1. The Temperature - I'm not sure about the rest of the world, but Spring failed to arrive here this year. One day it was 45* and the next it was 102*. And I am so not a fan. Yes, Virginia is always hot, but usually there is a period of acclimation. I don't think that ever happened, and if it did, I definitely missed it.
With that said, the Posse and I had 5-6 miles on the schedule today. When I left my house, it was 75* with 95% humidity. During our run, we couldn't get over how hard it felt. So, I said I was going to come home and find out what the Apparent Temperature was. I was expecting 85*, 90*, maybe more. I was so wrong.
It was a "feels like temperature" of 79. Well, at least according to this chart ...
Honestly, I think it's lying. It was at least 120* out there. I am just thankful I don't have to run outside this afternoon when the temperatures are supposed to be over 100* with humidity at 40%.
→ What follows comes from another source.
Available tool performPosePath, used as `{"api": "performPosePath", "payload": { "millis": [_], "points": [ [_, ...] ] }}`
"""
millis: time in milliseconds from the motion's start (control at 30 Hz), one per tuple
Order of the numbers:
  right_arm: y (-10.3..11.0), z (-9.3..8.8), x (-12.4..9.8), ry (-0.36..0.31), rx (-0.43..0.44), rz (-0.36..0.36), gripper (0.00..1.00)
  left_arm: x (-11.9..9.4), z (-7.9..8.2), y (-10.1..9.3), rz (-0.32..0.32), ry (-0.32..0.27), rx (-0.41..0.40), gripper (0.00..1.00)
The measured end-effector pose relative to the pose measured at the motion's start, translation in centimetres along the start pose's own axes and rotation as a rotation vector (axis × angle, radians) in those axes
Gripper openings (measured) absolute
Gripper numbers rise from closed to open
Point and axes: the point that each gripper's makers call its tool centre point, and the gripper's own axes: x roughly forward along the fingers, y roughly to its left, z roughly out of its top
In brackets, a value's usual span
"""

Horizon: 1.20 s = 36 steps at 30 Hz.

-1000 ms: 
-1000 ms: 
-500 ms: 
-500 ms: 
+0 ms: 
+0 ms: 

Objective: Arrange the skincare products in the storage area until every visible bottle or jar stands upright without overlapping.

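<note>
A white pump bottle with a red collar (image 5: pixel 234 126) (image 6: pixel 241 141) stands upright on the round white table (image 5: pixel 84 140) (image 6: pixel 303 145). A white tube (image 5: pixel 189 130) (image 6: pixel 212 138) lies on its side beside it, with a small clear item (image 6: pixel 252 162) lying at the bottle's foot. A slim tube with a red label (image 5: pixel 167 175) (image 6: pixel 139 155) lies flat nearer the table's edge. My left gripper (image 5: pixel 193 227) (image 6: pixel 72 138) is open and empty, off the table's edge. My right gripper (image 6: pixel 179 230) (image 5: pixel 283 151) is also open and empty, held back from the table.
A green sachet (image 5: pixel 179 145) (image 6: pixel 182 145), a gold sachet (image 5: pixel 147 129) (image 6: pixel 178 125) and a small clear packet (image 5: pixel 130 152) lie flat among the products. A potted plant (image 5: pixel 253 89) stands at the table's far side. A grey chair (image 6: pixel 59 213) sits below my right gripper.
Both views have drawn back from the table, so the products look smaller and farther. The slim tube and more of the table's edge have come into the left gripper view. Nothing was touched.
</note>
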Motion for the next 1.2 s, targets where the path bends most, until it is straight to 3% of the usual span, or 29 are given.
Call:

2. 2 Marathons in 6 Days - Yes, I am fully aware that my plan to run the NYC Marathon on November 7th and the Richmond Marathon on November 12th is COMPLETELY insane. But, I just want to make it clear that I have no intention of "racing" Richmond. NYC is my goal race. Richmond is an opportunity to run MTT with my friends, have fun and NOT worry about time. Plus, it will qualify me for Marathon Maniacs, which I think is kind of cool.
3. My Children - I love my kids. Most days, they love me back. Some days, however, I question how much. For example, a week ago or so, Dizzle said the following to me ...
"Mom, when YOU ARE GONE can Dad marry R's mom so that we can be sisters?"
Um, what Dizzle? WHEN I AM GONE? Am I dead in this scenario? Or did your father just divorce me? And really, why couldn't he be the one that's "GONE"? I mean, really, you'd choose him over me? I could always marry R's dad you know ...
Whatever, I'm over it.
And in other crazy kid antics, yesterday I walked in on Dilly, who had taken her diaper off. When I asked her why, she said, "I needed to see my butt."
Right, Dilly. You just NEEDED to.
15 minutes later, after the diaper had been put back on, I found her naked again. This time however, she was running from one end of the room to the other screaming, "I A NAKED BUTT BABY."
Obviously, I need to better supervise my children.